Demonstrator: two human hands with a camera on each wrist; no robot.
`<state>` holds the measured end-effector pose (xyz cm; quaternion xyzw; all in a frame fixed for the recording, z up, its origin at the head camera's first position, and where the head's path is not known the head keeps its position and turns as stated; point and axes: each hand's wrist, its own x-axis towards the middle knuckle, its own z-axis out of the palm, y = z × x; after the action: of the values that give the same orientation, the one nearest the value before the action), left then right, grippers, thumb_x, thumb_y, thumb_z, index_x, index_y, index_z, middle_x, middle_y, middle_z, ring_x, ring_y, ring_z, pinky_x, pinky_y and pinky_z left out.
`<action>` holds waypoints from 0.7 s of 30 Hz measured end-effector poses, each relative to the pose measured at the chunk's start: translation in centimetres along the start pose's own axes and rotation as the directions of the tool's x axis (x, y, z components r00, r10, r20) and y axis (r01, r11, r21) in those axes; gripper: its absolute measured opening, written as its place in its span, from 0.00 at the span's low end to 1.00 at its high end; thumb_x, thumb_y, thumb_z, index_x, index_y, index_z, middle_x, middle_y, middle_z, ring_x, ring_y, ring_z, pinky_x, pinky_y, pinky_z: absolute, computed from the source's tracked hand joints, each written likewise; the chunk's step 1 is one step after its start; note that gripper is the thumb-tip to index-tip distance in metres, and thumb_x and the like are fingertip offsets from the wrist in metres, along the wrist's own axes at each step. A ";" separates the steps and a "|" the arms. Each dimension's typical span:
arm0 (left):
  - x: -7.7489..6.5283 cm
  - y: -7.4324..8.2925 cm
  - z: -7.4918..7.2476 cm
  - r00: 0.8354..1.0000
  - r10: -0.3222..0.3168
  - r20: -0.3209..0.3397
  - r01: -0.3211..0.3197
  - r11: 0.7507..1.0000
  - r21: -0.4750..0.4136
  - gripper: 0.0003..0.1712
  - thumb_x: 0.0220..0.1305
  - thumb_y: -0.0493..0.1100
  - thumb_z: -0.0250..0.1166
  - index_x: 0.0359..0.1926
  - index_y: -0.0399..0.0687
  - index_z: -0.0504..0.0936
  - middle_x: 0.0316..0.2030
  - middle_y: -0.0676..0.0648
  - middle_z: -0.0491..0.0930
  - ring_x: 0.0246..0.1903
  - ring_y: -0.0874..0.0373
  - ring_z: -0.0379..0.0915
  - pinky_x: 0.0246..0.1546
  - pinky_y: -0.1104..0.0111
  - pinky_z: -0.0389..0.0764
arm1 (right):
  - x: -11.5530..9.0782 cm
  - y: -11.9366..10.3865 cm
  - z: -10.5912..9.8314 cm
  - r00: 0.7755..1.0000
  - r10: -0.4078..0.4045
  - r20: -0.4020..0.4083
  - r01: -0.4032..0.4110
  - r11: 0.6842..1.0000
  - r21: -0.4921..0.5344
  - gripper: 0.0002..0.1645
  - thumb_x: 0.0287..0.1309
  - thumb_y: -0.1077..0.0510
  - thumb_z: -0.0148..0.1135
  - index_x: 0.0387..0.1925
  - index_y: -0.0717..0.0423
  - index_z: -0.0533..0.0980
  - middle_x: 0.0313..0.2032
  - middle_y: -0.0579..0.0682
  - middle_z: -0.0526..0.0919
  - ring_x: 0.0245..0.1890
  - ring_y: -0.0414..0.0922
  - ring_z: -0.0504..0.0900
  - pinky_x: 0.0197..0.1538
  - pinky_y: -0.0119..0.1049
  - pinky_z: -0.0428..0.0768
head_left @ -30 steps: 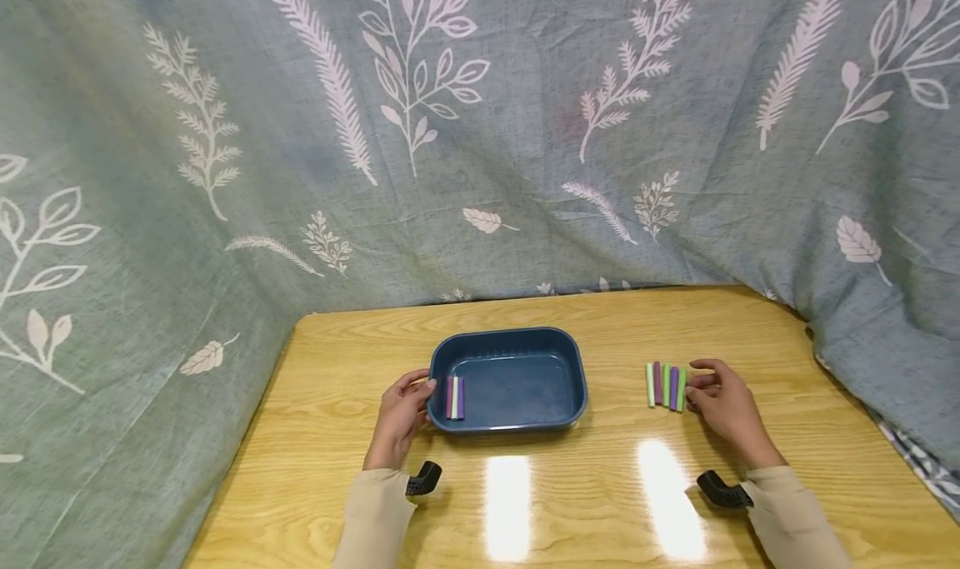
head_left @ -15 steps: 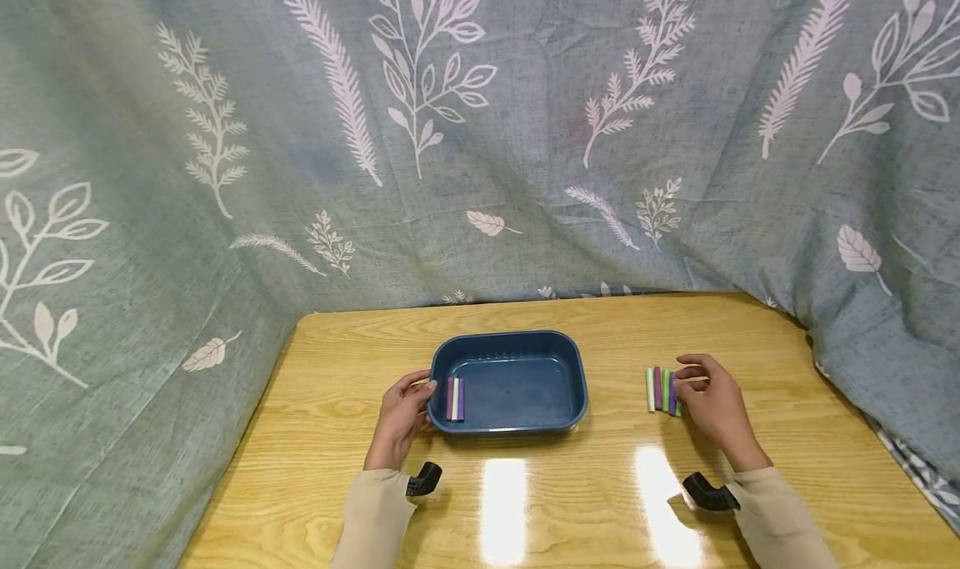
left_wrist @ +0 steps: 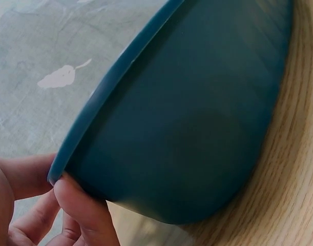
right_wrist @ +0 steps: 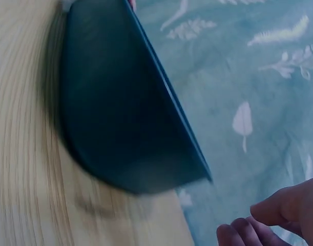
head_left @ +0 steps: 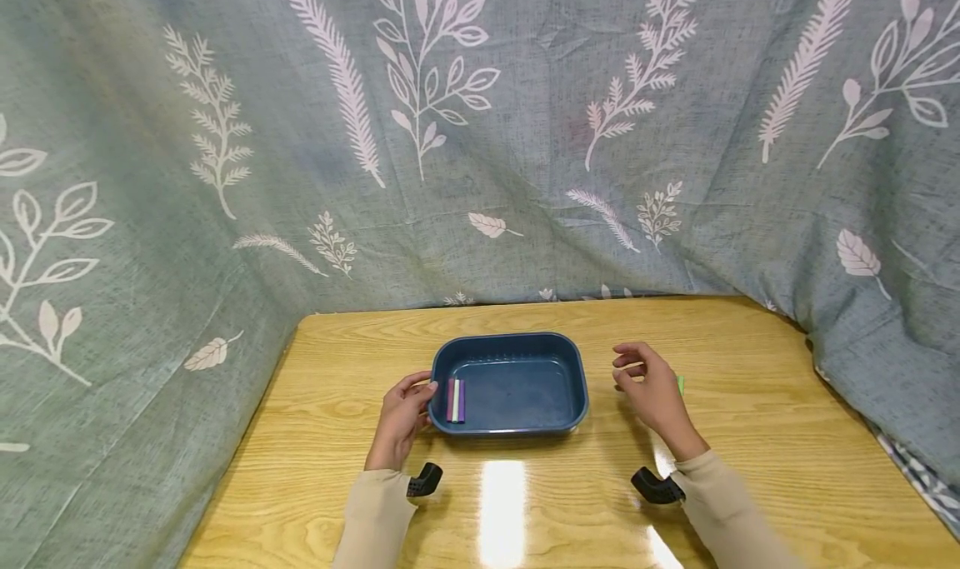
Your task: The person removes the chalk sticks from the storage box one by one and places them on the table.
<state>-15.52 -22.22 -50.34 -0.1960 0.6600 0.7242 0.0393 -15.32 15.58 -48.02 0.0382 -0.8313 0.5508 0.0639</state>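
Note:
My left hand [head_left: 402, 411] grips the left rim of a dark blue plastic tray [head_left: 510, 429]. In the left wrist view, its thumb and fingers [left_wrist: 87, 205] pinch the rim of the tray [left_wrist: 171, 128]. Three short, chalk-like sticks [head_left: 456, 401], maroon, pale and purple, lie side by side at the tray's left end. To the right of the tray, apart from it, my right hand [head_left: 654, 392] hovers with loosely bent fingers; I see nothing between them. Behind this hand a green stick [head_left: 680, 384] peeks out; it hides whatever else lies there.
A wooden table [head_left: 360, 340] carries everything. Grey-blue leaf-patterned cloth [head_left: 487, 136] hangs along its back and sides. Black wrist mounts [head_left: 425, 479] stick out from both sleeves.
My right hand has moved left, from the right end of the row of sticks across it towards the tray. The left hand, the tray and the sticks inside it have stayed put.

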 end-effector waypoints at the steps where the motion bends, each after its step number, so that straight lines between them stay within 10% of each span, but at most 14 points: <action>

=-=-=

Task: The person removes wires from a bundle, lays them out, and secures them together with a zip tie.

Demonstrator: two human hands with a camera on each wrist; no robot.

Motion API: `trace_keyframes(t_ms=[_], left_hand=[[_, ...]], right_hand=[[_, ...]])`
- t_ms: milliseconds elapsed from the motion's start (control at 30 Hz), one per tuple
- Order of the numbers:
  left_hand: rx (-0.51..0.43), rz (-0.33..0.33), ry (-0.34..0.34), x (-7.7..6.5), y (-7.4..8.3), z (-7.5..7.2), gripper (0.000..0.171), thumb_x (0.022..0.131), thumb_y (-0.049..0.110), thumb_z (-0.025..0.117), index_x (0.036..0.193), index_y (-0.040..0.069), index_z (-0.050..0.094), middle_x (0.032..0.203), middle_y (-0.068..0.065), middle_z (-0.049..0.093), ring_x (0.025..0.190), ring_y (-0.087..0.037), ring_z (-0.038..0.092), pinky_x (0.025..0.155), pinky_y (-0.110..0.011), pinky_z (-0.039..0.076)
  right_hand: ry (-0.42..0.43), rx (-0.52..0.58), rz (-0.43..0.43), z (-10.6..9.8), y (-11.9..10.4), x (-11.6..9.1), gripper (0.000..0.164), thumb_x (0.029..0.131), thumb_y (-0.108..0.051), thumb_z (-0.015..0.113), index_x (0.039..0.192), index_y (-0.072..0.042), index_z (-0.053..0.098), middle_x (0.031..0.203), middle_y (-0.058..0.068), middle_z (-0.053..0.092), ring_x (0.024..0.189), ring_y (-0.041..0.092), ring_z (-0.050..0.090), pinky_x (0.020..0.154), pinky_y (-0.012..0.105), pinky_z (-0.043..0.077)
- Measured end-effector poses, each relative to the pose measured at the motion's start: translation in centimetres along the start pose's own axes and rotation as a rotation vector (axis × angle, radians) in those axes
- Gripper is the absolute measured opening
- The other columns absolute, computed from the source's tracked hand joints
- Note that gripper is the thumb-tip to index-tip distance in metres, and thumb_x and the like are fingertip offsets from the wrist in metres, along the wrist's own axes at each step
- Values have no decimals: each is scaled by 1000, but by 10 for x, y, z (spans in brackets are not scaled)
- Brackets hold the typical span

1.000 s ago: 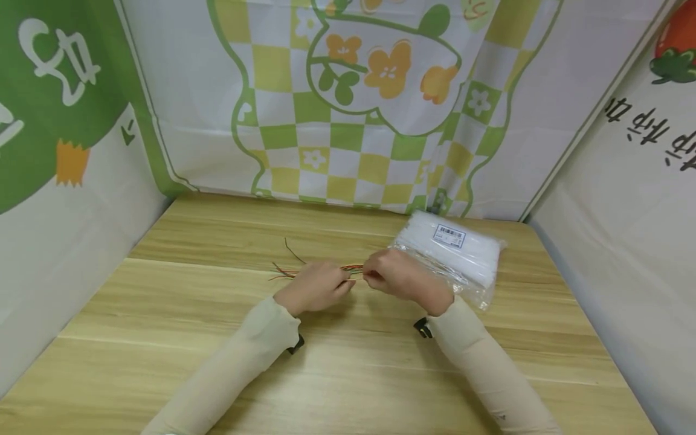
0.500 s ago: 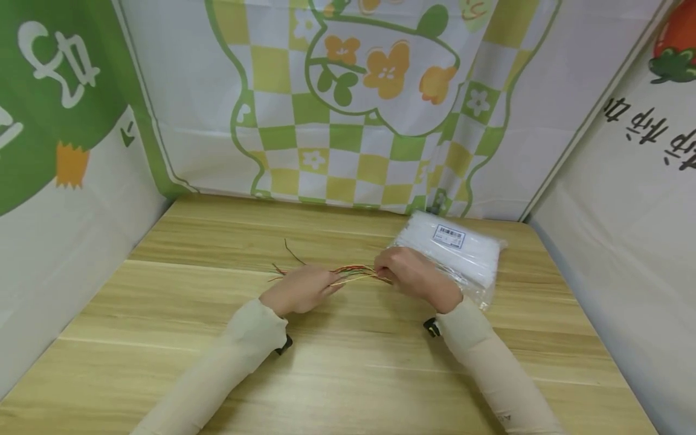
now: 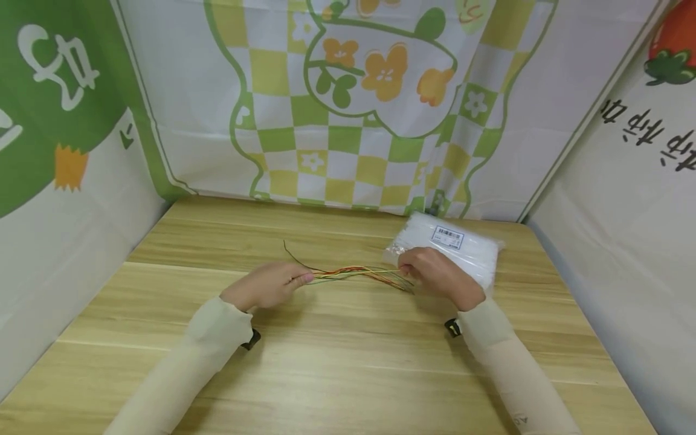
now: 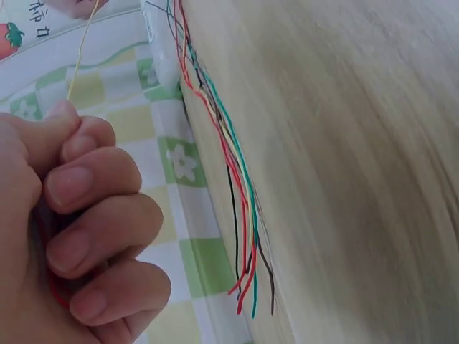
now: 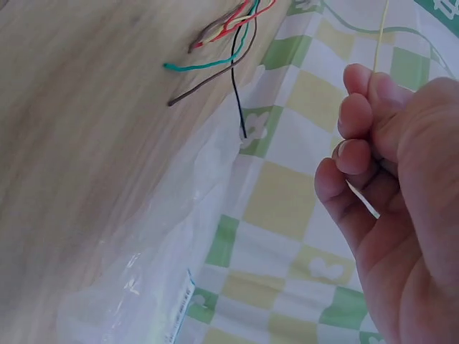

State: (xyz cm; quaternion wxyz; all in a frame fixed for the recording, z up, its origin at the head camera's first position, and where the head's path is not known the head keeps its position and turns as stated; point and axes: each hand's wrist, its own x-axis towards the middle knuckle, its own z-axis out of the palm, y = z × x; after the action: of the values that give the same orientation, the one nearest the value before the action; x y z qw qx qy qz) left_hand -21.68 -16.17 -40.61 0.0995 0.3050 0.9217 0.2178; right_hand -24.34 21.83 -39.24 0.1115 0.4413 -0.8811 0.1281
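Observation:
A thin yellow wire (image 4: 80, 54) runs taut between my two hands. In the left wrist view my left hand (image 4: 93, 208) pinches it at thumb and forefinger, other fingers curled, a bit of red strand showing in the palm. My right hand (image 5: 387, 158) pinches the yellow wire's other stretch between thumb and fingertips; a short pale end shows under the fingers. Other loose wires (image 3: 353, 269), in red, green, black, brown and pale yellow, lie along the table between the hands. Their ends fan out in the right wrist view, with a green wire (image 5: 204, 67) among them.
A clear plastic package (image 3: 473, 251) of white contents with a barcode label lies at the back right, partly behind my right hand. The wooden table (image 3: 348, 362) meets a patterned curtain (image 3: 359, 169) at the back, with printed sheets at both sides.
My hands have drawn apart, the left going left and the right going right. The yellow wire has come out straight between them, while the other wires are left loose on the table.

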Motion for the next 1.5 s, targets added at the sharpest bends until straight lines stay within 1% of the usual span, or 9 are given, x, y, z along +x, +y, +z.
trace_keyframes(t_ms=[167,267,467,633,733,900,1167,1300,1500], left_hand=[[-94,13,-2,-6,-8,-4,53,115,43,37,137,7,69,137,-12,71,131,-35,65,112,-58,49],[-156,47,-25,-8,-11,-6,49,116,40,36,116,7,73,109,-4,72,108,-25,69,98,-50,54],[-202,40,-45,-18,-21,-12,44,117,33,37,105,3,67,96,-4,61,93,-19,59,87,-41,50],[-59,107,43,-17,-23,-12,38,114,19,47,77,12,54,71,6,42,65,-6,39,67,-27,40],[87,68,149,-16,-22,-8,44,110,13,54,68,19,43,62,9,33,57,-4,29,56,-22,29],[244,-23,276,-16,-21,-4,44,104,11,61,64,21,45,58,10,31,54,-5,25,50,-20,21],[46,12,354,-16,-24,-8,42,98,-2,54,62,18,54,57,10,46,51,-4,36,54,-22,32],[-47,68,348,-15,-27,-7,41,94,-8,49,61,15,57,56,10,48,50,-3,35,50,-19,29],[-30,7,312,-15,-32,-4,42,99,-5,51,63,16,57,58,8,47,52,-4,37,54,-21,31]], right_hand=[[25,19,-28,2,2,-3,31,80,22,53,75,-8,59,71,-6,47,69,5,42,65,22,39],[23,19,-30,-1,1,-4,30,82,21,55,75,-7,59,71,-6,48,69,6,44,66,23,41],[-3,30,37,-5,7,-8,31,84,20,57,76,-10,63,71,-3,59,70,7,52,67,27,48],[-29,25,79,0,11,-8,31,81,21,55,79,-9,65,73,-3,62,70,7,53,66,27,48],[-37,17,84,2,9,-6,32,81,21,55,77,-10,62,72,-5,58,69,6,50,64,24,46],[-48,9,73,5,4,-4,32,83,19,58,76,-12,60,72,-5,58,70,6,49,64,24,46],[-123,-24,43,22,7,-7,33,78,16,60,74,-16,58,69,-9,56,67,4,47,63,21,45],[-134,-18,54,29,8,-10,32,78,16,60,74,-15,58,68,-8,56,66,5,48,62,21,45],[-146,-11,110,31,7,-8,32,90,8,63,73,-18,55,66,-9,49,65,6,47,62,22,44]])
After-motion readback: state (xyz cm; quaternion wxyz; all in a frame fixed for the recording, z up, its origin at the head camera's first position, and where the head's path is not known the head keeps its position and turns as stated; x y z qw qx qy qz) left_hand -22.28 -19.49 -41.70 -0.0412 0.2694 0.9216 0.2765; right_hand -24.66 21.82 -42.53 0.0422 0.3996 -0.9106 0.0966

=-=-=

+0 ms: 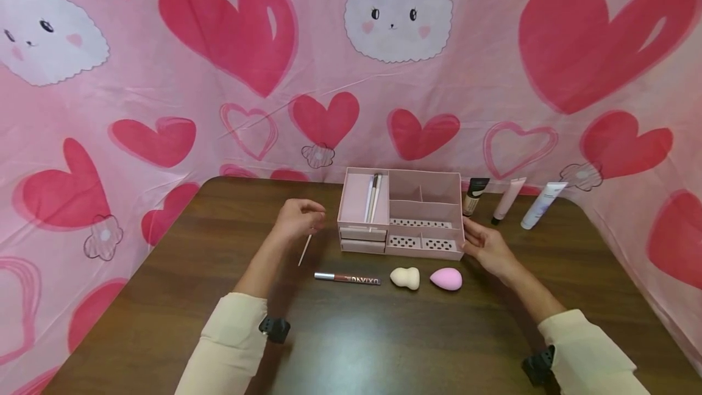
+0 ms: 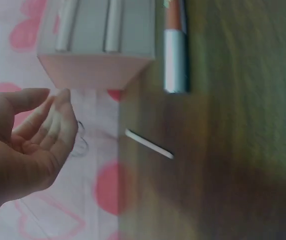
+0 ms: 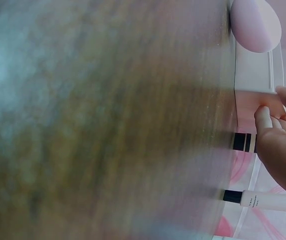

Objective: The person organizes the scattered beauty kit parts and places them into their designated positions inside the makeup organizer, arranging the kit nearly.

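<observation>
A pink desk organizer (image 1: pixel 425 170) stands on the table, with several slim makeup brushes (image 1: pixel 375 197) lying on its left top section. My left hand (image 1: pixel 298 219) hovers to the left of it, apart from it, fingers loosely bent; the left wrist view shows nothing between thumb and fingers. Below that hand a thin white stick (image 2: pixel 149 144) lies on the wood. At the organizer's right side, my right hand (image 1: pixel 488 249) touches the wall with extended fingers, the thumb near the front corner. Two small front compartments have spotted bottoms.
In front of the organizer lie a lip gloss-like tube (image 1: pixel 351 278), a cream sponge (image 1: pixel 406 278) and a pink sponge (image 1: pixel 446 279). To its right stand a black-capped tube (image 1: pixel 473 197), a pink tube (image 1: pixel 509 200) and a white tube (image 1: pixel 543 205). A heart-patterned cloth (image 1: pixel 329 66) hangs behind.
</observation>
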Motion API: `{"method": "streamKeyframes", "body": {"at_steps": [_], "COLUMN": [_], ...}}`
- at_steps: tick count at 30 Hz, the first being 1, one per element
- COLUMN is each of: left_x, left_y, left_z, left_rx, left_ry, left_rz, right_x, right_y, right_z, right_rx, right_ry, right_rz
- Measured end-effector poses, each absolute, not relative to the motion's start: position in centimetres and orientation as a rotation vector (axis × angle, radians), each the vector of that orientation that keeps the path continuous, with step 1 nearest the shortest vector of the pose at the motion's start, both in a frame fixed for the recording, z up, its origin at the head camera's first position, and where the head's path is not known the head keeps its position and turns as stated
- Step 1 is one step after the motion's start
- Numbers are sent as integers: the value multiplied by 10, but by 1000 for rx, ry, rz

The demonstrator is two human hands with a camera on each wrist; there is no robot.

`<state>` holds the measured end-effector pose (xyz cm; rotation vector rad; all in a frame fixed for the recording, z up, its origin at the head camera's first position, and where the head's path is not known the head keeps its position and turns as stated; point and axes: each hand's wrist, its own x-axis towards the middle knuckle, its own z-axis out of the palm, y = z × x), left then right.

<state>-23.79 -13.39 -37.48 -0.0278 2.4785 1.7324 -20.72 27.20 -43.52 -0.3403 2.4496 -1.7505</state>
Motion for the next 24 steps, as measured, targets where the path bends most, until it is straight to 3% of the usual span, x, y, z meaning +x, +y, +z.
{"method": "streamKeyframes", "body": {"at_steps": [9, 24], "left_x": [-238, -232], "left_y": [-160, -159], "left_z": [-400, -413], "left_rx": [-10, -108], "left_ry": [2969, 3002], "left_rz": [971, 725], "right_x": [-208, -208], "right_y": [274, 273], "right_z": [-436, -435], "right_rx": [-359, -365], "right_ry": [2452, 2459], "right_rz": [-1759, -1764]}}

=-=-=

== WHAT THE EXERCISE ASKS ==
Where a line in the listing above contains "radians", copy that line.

== RESPONSE ==
- Measured end-effector poses, each relative to the pose measured at the motion's start: translation in centimetres along the start pose's own axes and rotation as a rotation vector (axis × angle, radians) in those axes
- Measured end-effector poses, each absolute, not relative to the motion's start: position in centimetres and orientation as a rotation vector (axis × angle, radians), each the vector of that orientation that keeps the path continuous, with step 1 nearest the shortest vector of the pose at the motion's start, both in a frame fixed for the recording, z up, its origin at the head camera's first position, and where the head's path is not known the head keeps its position and turns as stated

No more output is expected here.